そしてそのまま、手に力を込めて、最大火力で『ストーンバレット』を鳥めがけて打ち込んだ。
♢ ♢ ♢
鳥に命中し貫通した石弾は、そのまま、後ろの木を何本も吹き飛ばして、爆散した。
・・・今、空中からは、土や小さな石、粉々になった木の枝や葉、そして粉々になった鳥の肉片が降ってきている。
「・・・・・・やり過ぎた。やっぱ、『竜人化』して使う魔法の威力はすごいな・・・」
少し時間が経って、視界が晴れると、一帯が森から平原に変わっていた。
そしてその入り口辺りに、右側の首と、右半身を失った、鳥の死体が転がっていた。
・・・・・・確実に、オーバーキルだ。またやったのか。
はぁー・・・
やってしまったものは仕方がないので、鳥に近づき一応死んでいることを確認する。
首が2つあるのだから、片方の首がやられても、生きているかもしれない。
もっとも、首どころか身体を半分失っているのだから、生きているわけないと思うが・・・
予想通り死んでいたので、鳥を『鑑定』する。
♢ ♢ ♢
『ツイバルド』
2つの首を持つ亜竜。
2つの首はそれぞれ独立した意思を有し、片方の首が潰れても、行動することができる。
魔法を巧みに操る。
♢ ♢ ♢
・・・・・・なるほど。
亜竜ときたか。鳥ではなくて、竜。つまりドラゴンの一種?
ドラゴンならなんで、私の龍のオーラに気づかないのよ・・・
まあ、新しい魔獣を倒したのだから、いいことにするか。
っていうか、亜竜は魔獣じゃないのか。
これまで、魔獣を『鑑定』したら、魔獣って書かれてたよね。
確か、魔獣と魔物の区別は曖昧なところがあるって言ってたし、『鑑定』も何らかの基準で区別しているのだろう。
そして、その基準では、魔獣にも魔物にも該当しなかったから、書かれなかったのかな?
とりあえず、私の足下で小さくなっているリンに、ツイバルドを回収してもらおう。
・・・・・・・・・ん? リン、小さくない?
怖がって震えている感じを比喩的に、「小さくなっている」って表現したつもりだったけど、物理的に小さくなってない!?
「リン!? 大丈夫? まさか、攻撃が当たって削れちゃったとか!?」
そう焦りながら、リンに聞くと、いつもの感じで「大丈夫−」と伝えてきた。
なら、いいんだけど・・・・・・
少しリンと会話した結果、リンの『形態変化』というスキルらしい。
ある程度の範囲 —こぶし大から、自動車くらいのサイズの間— で、大きさを変えることができるらしい。
そういえば、これまでも、ブラッケラーと戦っているときとか、リンのことを気にできていなかったけど、こうやって、攻撃を避けていたんだ・・・
というか、戦闘に夢中になる前に、仲間のこと考えないとなぁー。
これじゃ、いつまで経ってもカイト達と探索できないし、いつかリンに怪我をさせてしまうかもしれない。

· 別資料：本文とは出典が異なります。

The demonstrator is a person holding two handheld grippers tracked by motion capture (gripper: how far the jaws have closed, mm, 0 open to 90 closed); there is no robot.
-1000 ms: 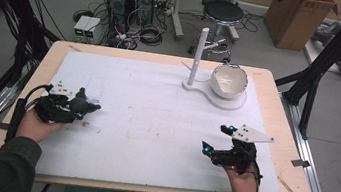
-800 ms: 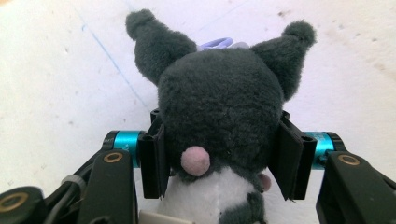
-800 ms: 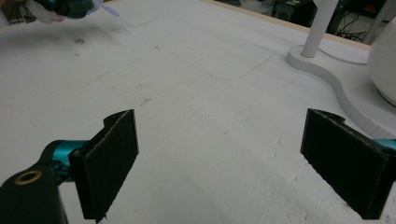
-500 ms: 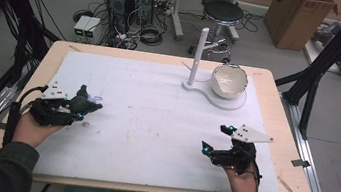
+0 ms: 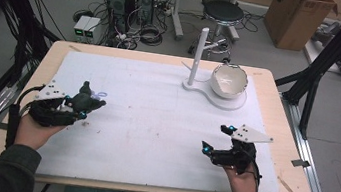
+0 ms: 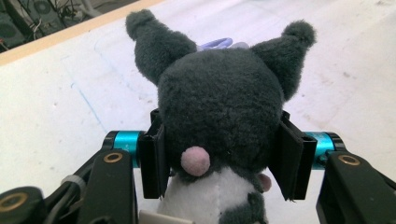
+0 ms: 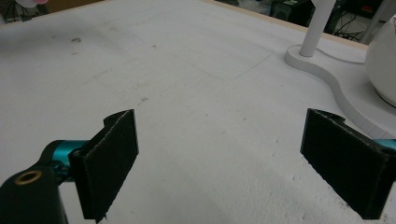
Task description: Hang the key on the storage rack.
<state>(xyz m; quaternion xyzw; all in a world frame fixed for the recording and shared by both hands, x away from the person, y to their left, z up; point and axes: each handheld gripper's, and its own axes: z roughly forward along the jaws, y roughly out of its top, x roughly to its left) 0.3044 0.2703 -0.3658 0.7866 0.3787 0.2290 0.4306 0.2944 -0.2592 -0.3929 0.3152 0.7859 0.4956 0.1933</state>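
Observation:
A dark grey plush toy (image 6: 224,107) with two pointed ears, a pink tail and a white belly sits between the black pads of my left gripper (image 6: 219,156), which is shut on its body. In the high view the plush toy (image 5: 84,100) hangs just above the white mat (image 5: 155,119) at the left, held by the left gripper (image 5: 87,106). My right gripper (image 5: 213,137) rests at the right near the front, open, with nothing between its fingers (image 7: 109,163). A white bowl (image 5: 229,80) stands on a white base with an upright post (image 5: 197,57) at the back right.
The white mat covers most of the wooden table (image 5: 52,59). In the right gripper view the post's base (image 7: 317,70) and the bowl (image 7: 383,60) lie ahead to the right. Beyond the table stand a stool (image 5: 223,12), computers and a cardboard box (image 5: 295,17).
My left gripper has risen a little off the mat and shifted slightly toward the middle, carrying the plush toy. The right gripper has stayed in place.

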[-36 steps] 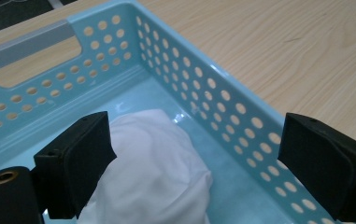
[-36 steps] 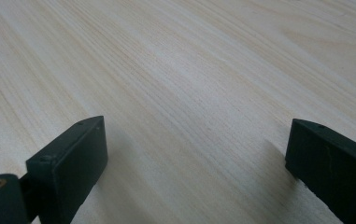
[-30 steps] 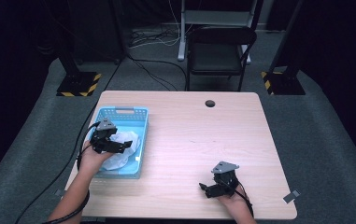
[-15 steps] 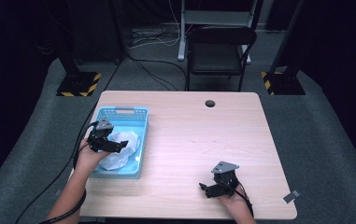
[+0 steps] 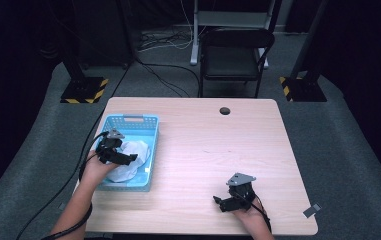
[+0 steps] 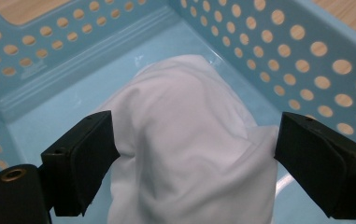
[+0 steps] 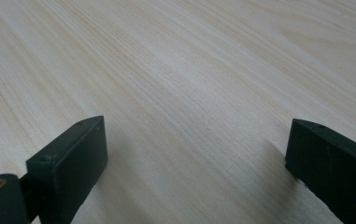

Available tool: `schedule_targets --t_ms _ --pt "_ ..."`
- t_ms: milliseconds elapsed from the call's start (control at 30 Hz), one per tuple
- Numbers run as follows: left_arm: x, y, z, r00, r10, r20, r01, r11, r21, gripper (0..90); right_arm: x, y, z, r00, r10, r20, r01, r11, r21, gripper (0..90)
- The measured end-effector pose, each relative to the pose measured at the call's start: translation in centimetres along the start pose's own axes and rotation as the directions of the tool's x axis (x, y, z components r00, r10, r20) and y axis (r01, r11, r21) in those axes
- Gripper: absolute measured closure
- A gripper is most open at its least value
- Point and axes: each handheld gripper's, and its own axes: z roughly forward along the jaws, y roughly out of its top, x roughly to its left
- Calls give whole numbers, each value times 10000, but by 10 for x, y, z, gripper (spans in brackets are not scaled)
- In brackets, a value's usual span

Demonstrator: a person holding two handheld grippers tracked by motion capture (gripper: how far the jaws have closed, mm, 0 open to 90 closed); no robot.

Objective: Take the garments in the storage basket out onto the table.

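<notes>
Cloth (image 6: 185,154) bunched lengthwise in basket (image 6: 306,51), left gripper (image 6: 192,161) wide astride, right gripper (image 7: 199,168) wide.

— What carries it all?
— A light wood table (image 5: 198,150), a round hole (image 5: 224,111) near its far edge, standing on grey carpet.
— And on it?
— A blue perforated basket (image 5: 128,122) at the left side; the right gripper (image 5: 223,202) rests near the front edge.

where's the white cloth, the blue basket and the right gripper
white cloth (image 6: 185,140), left gripper view, middle of its bulging top
blue basket (image 5: 130,120), high view, far rim
right gripper (image 5: 219,202), high view, between its fingertips
</notes>
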Motion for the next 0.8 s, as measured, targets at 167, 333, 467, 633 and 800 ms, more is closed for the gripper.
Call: schedule_targets --t_ms 167,333,467,633,800 --pt "2 0 3 10000 -92 -22 93 9998 165 119 0 0 0 10000 -4 -1 4 10000 -3 52" --pt "3 0 10 9999 -149 -22 150 9983 567 122 0 0 0 10000 -3 -1 3 10000 -3 52" --pt "1 0 15 9999 -110 -11 111 9968 792 124 0 0 0 10000 -4 -1 4 10000 -4 52" --pt "1 0 19 9999 -65 -103 76 9936 1127 133 0 0 0 10000 0 -1 0 10000 -1 52" --pt "0 -1 23 10000 -64 -68 74 9891 1473 137 0 0 0 10000 -17 2 17 10000 1 52"
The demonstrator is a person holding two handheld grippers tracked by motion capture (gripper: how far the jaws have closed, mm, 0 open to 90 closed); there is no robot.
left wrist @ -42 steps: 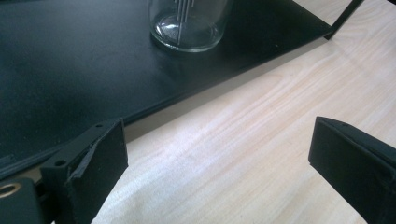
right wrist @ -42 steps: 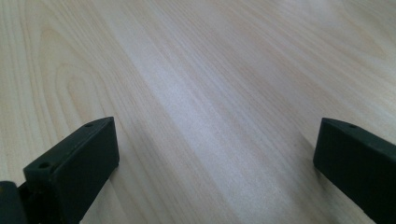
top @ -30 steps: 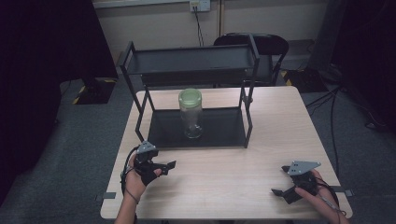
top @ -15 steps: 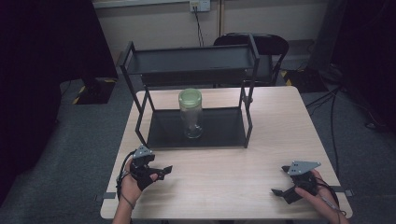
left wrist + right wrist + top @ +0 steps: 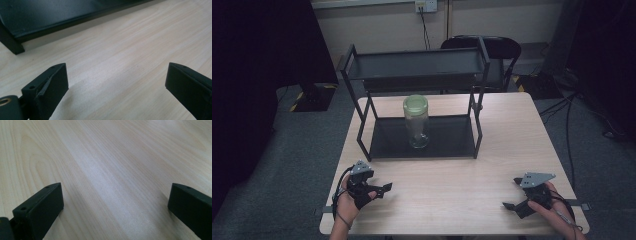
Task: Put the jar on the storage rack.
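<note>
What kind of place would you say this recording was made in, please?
Probably a lab or office workroom: a plain wooden table on grey carpet, a wall socket, and a black office chair behind a metal shelf rack.

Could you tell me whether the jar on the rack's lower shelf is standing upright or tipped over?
Upright. The jar stands on its base on the rack's lower shelf, green lid on top.

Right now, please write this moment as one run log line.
left tongs: open, empty, low over table | right tongs: open, empty | jar: upright, lower shelf, untouched
</note>
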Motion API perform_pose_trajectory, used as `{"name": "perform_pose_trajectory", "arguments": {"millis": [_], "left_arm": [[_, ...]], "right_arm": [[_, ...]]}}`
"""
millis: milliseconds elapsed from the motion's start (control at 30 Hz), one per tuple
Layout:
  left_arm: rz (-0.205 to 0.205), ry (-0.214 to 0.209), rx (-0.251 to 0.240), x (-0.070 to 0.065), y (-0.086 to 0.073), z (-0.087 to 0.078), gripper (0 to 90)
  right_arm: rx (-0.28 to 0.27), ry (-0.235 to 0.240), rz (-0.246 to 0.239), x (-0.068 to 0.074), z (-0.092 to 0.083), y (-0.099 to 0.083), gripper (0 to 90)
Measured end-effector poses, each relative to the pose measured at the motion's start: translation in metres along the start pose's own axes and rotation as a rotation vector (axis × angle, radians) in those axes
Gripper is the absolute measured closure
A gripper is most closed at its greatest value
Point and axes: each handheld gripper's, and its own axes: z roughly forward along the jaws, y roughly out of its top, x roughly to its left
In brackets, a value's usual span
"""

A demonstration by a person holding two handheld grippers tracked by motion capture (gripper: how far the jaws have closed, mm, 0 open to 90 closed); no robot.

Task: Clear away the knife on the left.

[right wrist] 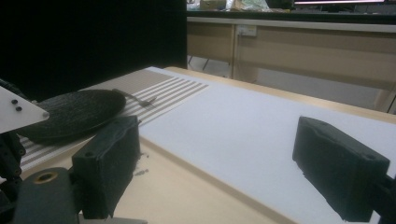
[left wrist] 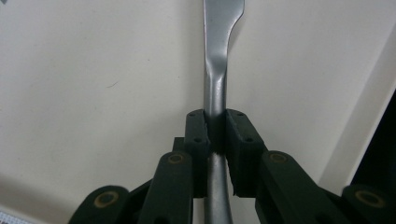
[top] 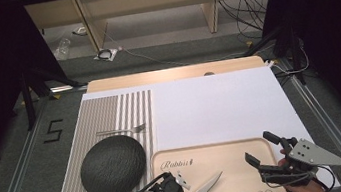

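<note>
Nearest the high camera, the left claw (top: 184,191) is clamped on the handle of a metal knife (top: 205,186), whose blade reaches out to the right above the pale tray (top: 227,154) at the front of the bench. Seen from the left gripper view, both black pads (left wrist: 196,133) press against the narrow neck of the knife (left wrist: 215,70), with the blade running straight ahead over the tray's cream surface. At the tray's right end the right claw (top: 262,147) hangs with its jaws wide apart and nothing between them. Left of the tray, a dark round plate (top: 112,166) lies on a striped mat (top: 134,106), and a fork (top: 122,130) lies just beyond the plate.
</note>
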Motion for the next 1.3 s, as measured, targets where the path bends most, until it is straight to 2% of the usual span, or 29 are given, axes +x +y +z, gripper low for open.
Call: {"name": "perform_pose_trajectory", "arguments": {"millis": [200,367,433,467,500,533,567,600,633,700,767,800,867,933,967,1000,1100,1133,1233,1300], "left_arm": [[0.004,-0.006,0.020,-0.001,0.000,0.003,79.2],[0.004,-0.009,0.019,-0.001,-0.001,0.003,78.9],[0.006,-0.017,0.022,-0.001,0.000,0.003,77.7],[0.006,-0.017,0.022,-0.001,0.000,0.003,74.2],[0.002,-0.030,0.007,-0.001,0.000,0.003,74.2],[-0.002,-0.039,-0.006,-0.001,0.000,0.002,66.8],[-0.001,-0.029,-0.018,-0.002,0.001,0.001,51.4],[0.010,-0.003,-0.052,-0.004,0.003,-0.001,46.0],[0.010,-0.003,-0.052,-0.004,0.003,-0.001,42.1],[0.001,0.004,-0.089,-0.004,0.005,-0.004,38.8],[0.007,0.037,-0.106,-0.005,0.006,-0.005,33.3],[0.019,0.049,-0.132,-0.007,0.006,-0.005,32.9],[0.026,0.050,-0.140,-0.007,0.007,-0.006,34.0],[0.041,0.054,-0.170,-0.009,0.007,-0.007,49.6],[0.059,0.063,-0.206,-0.011,0.007,-0.008,54.2],[0.068,0.072,-0.213,-0.012,0.007,-0.008,59.6],[0.091,0.091,-0.210,-0.013,0.007,-0.006,73.0],[0.094,0.096,-0.213,-0.014,0.007,-0.004,73.0],[0.111,0.090,-0.210,-0.015,0.006,-0.001,86.2],[0.121,0.073,-0.204,-0.019,0.007,0.001,89.1]], "right_arm": [[0.001,0.000,0.001,0.000,0.000,0.000,15.9],[0.000,0.001,-0.001,0.000,0.000,0.000,15.9],[0.001,0.000,0.000,0.000,0.000,0.000,15.9],[0.001,0.000,0.000,0.000,0.000,0.000,15.9],[0.001,0.000,0.000,0.000,0.000,0.000,15.9],[0.001,0.001,0.000,0.000,0.000,0.000,15.8],[0.001,0.001,-0.001,0.000,0.000,0.000,15.9],[-0.001,0.002,-0.001,0.000,0.000,0.000,15.8],[-0.001,0.002,-0.001,0.000,0.000,0.000,15.8],[0.001,0.001,-0.001,0.000,0.000,0.000,15.8],[0.000,0.001,-0.001,0.000,0.000,0.000,15.9],[0.000,0.001,-0.001,0.000,0.000,0.000,15.9],[0.000,0.001,-0.001,0.000,0.000,0.000,15.8],[0.001,0.001,-0.002,0.000,0.000,0.000,15.8],[0.001,0.002,-0.003,0.000,0.000,0.000,15.8],[0.001,0.001,-0.002,0.000,0.000,0.000,15.9],[0.003,0.002,-0.002,0.001,0.000,0.000,15.9],[-0.001,0.004,-0.001,0.001,0.000,0.000,15.9],[0.000,0.005,-0.002,0.001,0.000,0.000,15.9],[0.000,0.005,-0.003,0.001,0.000,0.000,15.9]]}}
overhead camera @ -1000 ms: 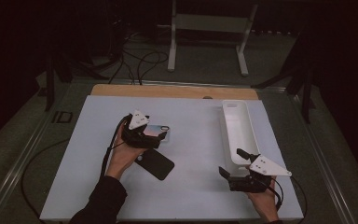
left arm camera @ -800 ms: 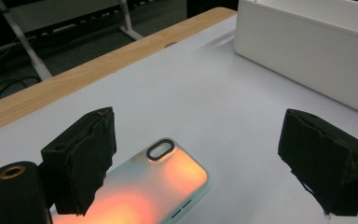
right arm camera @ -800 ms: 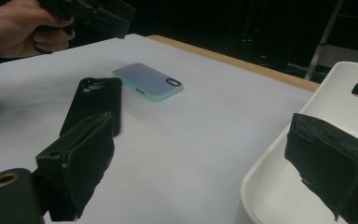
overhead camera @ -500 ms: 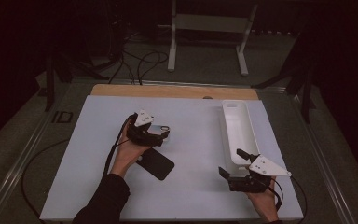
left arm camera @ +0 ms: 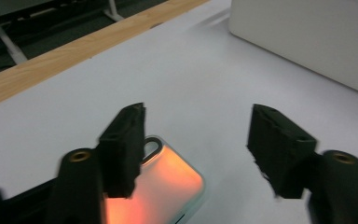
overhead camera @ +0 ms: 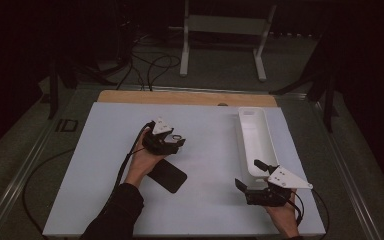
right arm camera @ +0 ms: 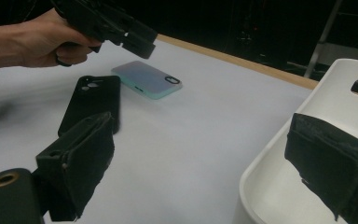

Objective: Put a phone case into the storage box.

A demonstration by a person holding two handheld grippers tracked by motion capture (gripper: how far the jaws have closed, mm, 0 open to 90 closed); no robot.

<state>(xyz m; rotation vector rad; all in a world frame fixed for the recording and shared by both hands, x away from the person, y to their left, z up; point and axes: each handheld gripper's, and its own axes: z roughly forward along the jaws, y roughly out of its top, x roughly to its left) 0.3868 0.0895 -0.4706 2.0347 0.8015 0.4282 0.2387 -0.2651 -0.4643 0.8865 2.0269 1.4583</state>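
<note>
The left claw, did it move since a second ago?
Yes. The left claw slid a little toward the near edge of the table, closer to the black phone case. Its jaws have just been closing, not yet gripping the light phone case below.

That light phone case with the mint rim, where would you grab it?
Probably across its two long edges near the middle, coming down from above. The light phone case lies flat on the table, so only its thin rim offers grip. The left tongs hang over its end, jaws half closed, not yet pressing it.
</note>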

そう反省しながら、リンにツイバルドを回収してもらい、家に帰ることにした。
ツイバルドについてカイトやレーベルに聞きたいし。
・・・というか、辺り一面、ツイバルドの魔法と、私の魔法で吹き飛んでいて、生き物なんて居やしない。
そういえば、ツイバルドが使った魔法。